Dear ones of St. Philip’s, I dare say Jesus today blesses churches that have moved from just trying to survive to celebrating their thriving. Blessed are churches that don’t have a budget as big as they might want and do ministry anyway. Blessed are churches that feed the vulnerable with take and eat meals. Blessed are churches that pray and sing and speak God’s love for this aching world week after week.
It doesn’t always feel #blessed. Maybe sometimes it does. I hope sometimes it does. But it is always where we find Jesus. But I have a warning for you. Living in the places we find Jesus is not safe. To live in these spaces, to put ourselves not with the powerful of our world, to stand with the vulnerable, to actually do the things that might bring about a just peace in this world? Well…in the words of Paul, it’s foolishness.
It will likely get you nowhere in terms of how the world measures success. Doing justice, loving mercy, and walking with God in these ways is not guaranteed to increase your average Sunday attendance or your parochial report revenues. It will not likely gain you riches or fame or power over others. Sometimes, like Jesus and like so many others who put themselves between the powerful and the vulnerable, it will get us killed. That’s the foolishness of the cross. It’s the foolishness of believing what Jesus says about where we find real blessing. It’s the foolishness of God’s abundant mercy for me, for you, for the neighbors we love so dearly, and for the ones we hate with a passion.

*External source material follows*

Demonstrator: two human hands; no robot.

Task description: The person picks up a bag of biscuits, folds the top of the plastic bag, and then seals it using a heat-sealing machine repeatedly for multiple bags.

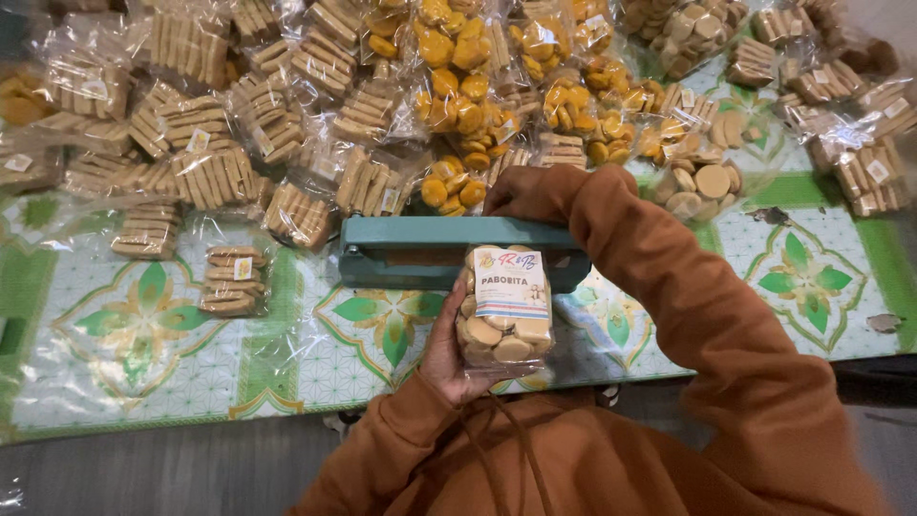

This world right now needs to know the presence of Christ in these beautiful and powerful and blessed ways. And that is what we are doing here today, doing here every Sunday. We are becoming again the body of Christ, blessed and broken for the sake of the world. We are feasting together in order to remember the presence of God in us, so that we are ready to go again into a world who calls this radical love foolishness. But we remember, that wherever we go from here, God calls that radical love blessed. And, that no matter what, God proclaims you blessed, in your life today, tomorrow, and the next day, in your life in joy and sorrow, in your life when you walk the way of justice and when you feel the weight of the broken world. Dear ones, blessed are YOU.